Molecular and Serological Approaches in Detection of Phytoplasmas in Plants and Insects

Abstract

The impact of phytoplasmas in agriculture has become serious, and early diagnosis is the best option to prevent the disease spread. Very often the symptoms-based diagnostics is not sufficient or able to discriminate among the diverse phytoplasmas. Until the early 1980s, the phytoplasma presence in diseased plants was detected by transmission electron microscopy observation, and DAPI staining that was developed to detect the pathogen under fluorescent microscopy. Enzyme-linked immunosorbent assay (ELISA) was rarely used since the antisera were developed only for a few phytoplasma-associated diseases. Around 1990, advances in molecular biology enabled direct detection of phytoplasma DNA by hybridization and polymerase chain reaction technologies.

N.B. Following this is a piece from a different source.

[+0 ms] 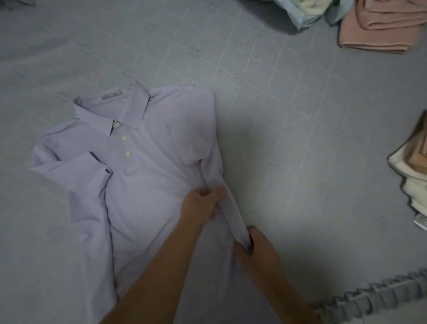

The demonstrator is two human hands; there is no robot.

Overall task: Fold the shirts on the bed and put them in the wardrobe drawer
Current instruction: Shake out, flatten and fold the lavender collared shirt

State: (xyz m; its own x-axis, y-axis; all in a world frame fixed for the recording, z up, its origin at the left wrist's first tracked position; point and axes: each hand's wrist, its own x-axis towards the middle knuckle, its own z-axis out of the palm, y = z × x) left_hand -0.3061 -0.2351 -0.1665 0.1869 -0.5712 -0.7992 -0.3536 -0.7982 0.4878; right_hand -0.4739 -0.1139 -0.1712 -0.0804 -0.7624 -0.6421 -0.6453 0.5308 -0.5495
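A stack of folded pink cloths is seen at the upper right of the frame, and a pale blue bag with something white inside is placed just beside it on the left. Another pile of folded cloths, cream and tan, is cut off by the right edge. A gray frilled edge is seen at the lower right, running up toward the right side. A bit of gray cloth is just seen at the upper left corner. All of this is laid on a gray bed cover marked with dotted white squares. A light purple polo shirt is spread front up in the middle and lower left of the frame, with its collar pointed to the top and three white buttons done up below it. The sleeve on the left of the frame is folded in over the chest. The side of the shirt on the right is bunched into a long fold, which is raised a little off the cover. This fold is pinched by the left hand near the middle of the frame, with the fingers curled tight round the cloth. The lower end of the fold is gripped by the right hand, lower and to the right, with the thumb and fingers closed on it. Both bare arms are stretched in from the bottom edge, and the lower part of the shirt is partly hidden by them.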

PCR amplification of the 16S rRNA genes of phytoplasmas has become the key in phytoplasma disease detection, and now, several variants of PCR like nested and quantitative PCR, microarrays, and NGS are used for detection of phytoplasmas in both plants and insects. The approach using RFLP analyses and or sequencing of PCR-amplified 16S rDNA fragments provides a simple, reliable, and rapid mean for differentiation and identification of known phytoplasma strains. In this chapter up-to-date accounts of developments in serological and molecular approaches for the phytoplasma identification in plants and insect vectors are summarized.